And the alternative dividend yielding strategy is?

-----------

Interesting that on average i have 1 bad stock from every 9 selected....average from over the last 4 and a half years


----------



## tminus (24 December 2011)

*Re: How to avoid paying alot of tax?*



nomore4s said:


> See your accountant, is the best advice I can give.




what's the best way to find a competent accountant?


----------



## Lantern (25 December 2011)

http://stopnwo.com/docs/Essential_Underground_Handbook,_2003_[PML_Publishing].pdf


----------



## Diggs1 (28 December 2011)

Create a Trust!!

See your accountant.


----------



## SevenFX (28 December 2011)

Walkabout said:


> How to avoid paying a lot of tax...




tax minimization strategies i'm guessing are legit.

https://www.aussiestockforums.com/forums/showthread.php?t=5631&page=1

http://www.google.com.au/#pq=tax+mi...osb&fp=e0be6dc5118e9780&biw=1356&bih=723&bs=1


----------



## DavidDeegan (28 December 2011)

Certainly see an accountant as has been suggested.

Depending on your circumstances a pre-tax contribution to superannuation could help, if within the concessional contribution limits this will reduce the tax to 15%.

Setting up a company means you will pay tax of 30% on your futures trading profits.

If you setup a trust then whoever receives the distribution of futures trading profits will pay tax on that distribution at their marginal rate of tax.

If setting up a company or trust there will be both initial and ongoing costs involved, so depending on your situation you may choose to just pay the personal income tax or put the profits into super pre-tax until the futures trading profits are enough to justify the costs involved for a company or trust.


----------



## CanOz (29 March 2012)

Julia said:


> Or in New Zealand.



 Or china, or Thailand ..... The trick is to stay expat as long as possible for tax purposes. Being a citizen of a commonwealth country but a non resident for tax purposes. It means lots of hassles with temporary visas, frequent visa runs, no kids, and a love for travel. 

Once we start having kids we will need the benefits that  being a tax payer provides and will need to settle down and start to contribute.....make hay while the sun shines I say (as I sip another cool drink and enjoy the view from the Soneva Kiri Resort)!

CanOz


----------



## McLovin (29 March 2012)

CanOz said:


> Or china, or Thailand ..... The trick is to stay expat as long as possible for tax purposes. Being a citizen of a commonwealth country but a non resident for tax purposes. It means lots of hassles with temporary visas, frequent visa runs, no kids, and a love for travel.
> 
> Once we start having kids we will need the benefits that  being a tax payer provides and will need to settle down and start to contribute.....make hay while the sun shines I say (as I sip another cool drink and enjoy the view from the Soneva Kiri Resort)!
> 
> CanOz




Unless you change your domicile (which temporary visas do not do) then you would still be an Australian resident for tax purposes. Being out of the country for 183 days/year is not the only test.

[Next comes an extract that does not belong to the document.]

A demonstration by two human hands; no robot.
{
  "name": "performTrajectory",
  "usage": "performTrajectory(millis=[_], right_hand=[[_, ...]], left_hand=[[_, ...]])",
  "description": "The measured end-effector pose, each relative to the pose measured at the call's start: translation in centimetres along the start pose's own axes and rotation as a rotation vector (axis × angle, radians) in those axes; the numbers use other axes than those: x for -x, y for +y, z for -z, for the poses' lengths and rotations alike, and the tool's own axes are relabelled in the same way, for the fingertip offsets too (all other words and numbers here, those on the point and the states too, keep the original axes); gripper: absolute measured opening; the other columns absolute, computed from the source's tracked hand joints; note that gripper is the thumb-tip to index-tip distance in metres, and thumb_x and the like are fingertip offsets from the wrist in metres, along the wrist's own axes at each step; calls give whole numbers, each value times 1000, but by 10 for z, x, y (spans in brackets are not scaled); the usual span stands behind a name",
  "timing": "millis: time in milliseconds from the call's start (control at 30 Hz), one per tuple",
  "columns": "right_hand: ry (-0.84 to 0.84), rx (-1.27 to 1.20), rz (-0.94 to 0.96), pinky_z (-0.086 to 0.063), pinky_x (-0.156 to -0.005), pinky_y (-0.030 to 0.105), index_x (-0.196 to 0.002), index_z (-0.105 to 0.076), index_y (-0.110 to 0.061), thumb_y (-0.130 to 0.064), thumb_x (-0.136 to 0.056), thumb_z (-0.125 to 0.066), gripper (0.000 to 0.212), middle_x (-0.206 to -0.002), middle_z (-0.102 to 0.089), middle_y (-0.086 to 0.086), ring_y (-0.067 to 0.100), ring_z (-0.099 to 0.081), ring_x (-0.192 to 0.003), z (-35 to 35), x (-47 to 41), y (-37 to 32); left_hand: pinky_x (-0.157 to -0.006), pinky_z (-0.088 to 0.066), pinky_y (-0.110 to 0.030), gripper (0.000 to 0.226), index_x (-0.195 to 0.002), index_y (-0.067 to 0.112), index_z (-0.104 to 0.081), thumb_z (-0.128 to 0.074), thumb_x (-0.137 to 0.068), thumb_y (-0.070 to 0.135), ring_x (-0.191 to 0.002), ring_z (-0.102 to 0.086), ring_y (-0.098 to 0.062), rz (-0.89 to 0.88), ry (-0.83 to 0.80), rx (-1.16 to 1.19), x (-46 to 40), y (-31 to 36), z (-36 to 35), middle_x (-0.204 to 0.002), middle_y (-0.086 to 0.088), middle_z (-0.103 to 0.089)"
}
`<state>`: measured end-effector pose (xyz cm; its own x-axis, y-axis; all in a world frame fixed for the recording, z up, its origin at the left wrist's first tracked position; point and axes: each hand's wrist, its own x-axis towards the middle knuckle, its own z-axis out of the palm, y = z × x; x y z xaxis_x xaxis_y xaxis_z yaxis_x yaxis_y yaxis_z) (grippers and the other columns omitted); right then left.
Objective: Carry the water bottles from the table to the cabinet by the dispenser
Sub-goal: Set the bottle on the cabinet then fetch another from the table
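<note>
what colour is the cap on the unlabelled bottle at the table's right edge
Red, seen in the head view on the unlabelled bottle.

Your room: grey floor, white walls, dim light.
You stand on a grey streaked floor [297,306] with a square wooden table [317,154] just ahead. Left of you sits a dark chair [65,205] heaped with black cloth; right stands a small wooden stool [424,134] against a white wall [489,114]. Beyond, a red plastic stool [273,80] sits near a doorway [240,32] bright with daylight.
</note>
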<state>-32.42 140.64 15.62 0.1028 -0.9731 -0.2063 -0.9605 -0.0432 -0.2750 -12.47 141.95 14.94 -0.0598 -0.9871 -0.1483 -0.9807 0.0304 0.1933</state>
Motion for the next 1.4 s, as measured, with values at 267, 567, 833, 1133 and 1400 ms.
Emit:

Nice to know that you won't contribute to the system until you need benefits.


----------



## CanOz (29 March 2012)

McLovin said:


> Unless you change your domicile (which temporary visas do not do) then you would still be an Australian resident for tax purposes. Being out of the country for 183 days/year is not the only test.
> 
> Nice to know that you won't contribute to the system until you need benefits.




I've been an expat for almost 7 years......PWC is positive that I'm an expat for tax purposes. 

I pay tax in the country that I reside in.....I just don't pay capital gains tax.

I am a proponent of taxes, provided the benefits are realized in good health care and education, as a minimum......for all.

CanOz


----------



## McLovin (29 March 2012)

CanOz said:


> I pay tax in the country that I reside in.....I just don't pay capital gains tax.




Fair enough. 

Re CGT: Again it goes back to what is a capital gains tax event. For most traders it doesn't matter where they are living their capital gains are not considered CGT events and instead will be taxed as ordinary income.


----------



## CanOz (29 March 2012)

McLovin said:


> Fair enough.
> 
> Re CGT: Again it goes back to what is a capital gains tax event. For most traders it doesn't matter where they are living their capital gains are not considered CGT events and instead will be taxed as ordinary income.



  Yes, you're correct...certainly in respect to Canada and Australia where it is taxed as if it were normal income. I suspect countries that have less complex personal income tax laws, such as china, they just keep it simple for now and do not tax capital gains. They do tax traders though, through a transaction tax.

You seem quite well versed in tax McBeancounter.....are you a bean counter?

CanOz


----------



## McLovin (29 March 2012)

CanOz said:


> Yes, you're correct...certainly in respect to Canada and Australia where it is taxed as if it were normal income. I suspect countries that have less complex personal income tax laws, such as china, they just keep it simple for now and do not tax capital gains. They do tax traders though, through a transaction tax.




The basis for CGT is to tax non-inventory asset gains. Otherwise in theory, no company should pay tax because they are all in the business of realising a capital gain (buying a good for $x and selling it for $x+y). I'm not familiar with Chinese tax law, but I'm sure they get someone to pay up.



CanOz said:


> You seem quite well versed in tax McBeancounter.....are you a bean counter?
> 
> CanOz




God no, I think I'd pull my hair out if I was an accountant (no offence to any accountants). I was in banking so I've had a fair bit of exposure to these sort of things.


----------